[Records drawn from a dataset]
____________

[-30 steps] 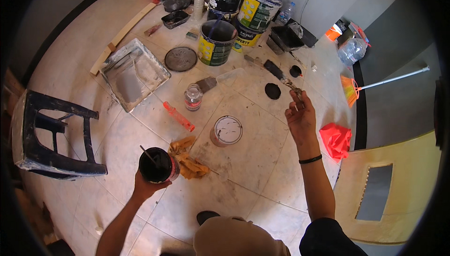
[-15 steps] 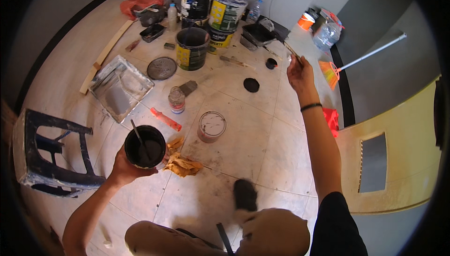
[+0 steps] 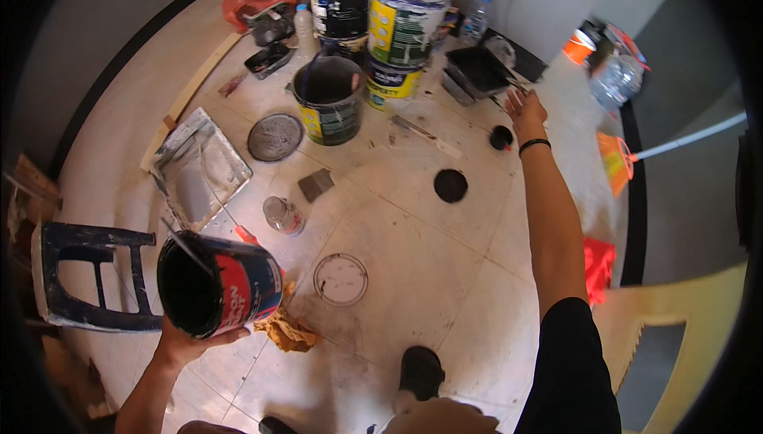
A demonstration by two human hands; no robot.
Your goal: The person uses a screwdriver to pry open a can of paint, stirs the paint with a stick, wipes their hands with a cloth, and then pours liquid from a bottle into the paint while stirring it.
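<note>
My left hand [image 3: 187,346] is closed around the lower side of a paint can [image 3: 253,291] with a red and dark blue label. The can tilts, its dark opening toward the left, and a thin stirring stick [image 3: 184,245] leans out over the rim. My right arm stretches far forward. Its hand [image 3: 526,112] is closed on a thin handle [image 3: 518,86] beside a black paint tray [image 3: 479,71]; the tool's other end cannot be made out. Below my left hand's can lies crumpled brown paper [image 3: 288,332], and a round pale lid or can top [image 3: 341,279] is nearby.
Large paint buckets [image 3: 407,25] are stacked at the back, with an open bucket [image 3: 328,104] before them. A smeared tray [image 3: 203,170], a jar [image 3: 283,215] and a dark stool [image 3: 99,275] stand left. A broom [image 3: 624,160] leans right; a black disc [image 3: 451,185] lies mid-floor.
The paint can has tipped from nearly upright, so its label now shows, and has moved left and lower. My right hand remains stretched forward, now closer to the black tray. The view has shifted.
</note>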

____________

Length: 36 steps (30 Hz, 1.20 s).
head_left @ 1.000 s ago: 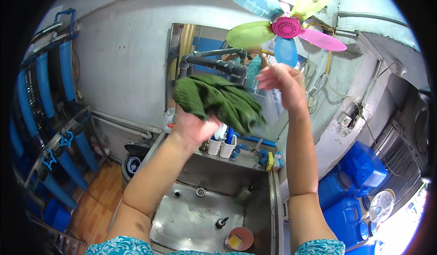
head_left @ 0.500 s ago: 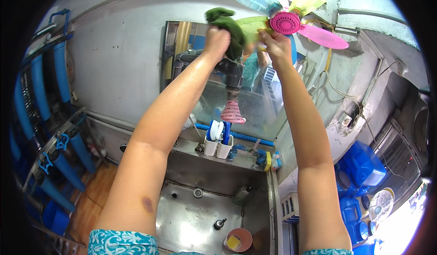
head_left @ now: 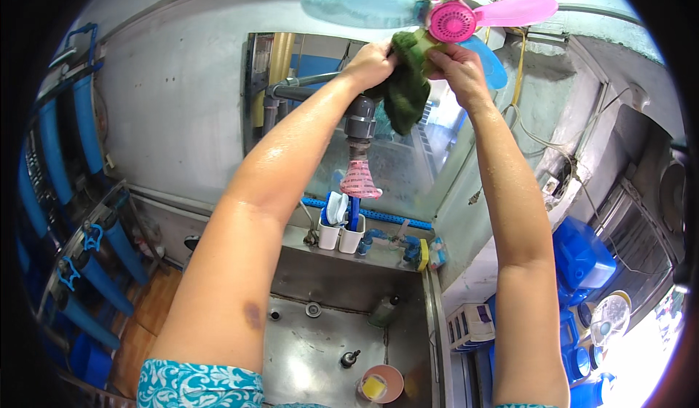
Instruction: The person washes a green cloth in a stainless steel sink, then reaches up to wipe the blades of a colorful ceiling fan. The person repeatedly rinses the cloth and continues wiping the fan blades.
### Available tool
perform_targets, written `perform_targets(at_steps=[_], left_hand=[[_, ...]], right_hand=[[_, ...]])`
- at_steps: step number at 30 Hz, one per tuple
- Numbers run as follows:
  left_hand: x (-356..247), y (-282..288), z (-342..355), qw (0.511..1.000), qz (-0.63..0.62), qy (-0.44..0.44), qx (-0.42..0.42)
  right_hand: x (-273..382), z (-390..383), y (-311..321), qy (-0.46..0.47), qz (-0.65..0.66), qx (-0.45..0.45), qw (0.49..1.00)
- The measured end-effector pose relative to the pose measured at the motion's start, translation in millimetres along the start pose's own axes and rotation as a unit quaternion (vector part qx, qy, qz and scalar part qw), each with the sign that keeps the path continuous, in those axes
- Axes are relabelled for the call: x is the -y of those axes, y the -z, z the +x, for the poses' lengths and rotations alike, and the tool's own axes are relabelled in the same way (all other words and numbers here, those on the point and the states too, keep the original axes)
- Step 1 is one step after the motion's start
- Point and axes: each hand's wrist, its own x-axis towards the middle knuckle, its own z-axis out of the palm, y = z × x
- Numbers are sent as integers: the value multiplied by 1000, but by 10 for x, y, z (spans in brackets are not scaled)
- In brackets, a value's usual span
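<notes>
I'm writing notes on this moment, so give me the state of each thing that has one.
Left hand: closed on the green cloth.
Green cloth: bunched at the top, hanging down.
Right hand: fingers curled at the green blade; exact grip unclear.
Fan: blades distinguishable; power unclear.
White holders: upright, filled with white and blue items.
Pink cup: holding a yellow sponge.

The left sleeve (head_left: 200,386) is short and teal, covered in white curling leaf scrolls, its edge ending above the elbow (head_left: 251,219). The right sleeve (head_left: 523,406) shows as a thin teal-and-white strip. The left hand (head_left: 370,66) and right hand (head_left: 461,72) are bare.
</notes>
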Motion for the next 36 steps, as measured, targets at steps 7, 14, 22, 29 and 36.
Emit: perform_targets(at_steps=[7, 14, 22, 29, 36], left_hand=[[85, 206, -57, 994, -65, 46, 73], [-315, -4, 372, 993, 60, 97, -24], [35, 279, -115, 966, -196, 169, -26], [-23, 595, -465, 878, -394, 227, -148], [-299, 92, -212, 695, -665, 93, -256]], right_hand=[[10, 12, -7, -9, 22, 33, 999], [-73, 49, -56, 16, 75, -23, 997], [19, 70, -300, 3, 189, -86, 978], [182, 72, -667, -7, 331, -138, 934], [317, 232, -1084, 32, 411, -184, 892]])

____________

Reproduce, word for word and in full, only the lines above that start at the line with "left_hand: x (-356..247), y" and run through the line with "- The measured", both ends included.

  left_hand: x (-356..247), y (-282..288), z (-342..355), qw (0.511..1.000), qz (-0.63..0.62), qy (-0.44..0.44), qx (-0.42..0.42)
  right_hand: x (-273..382), z (-390..383), y (-311..321), qy (-0.46..0.47), qz (-0.65..0.66), qx (-0.45..0.45), qw (0.49..1.00)
- The measured end-effector pose relative to the pose measured at the motion's start, translation in millimetres along the start pose's own axes and rotation as a unit quaternion (vector part qx, qy, qz and scalar part qw), each with the sign that keeps the path continuous, in those axes

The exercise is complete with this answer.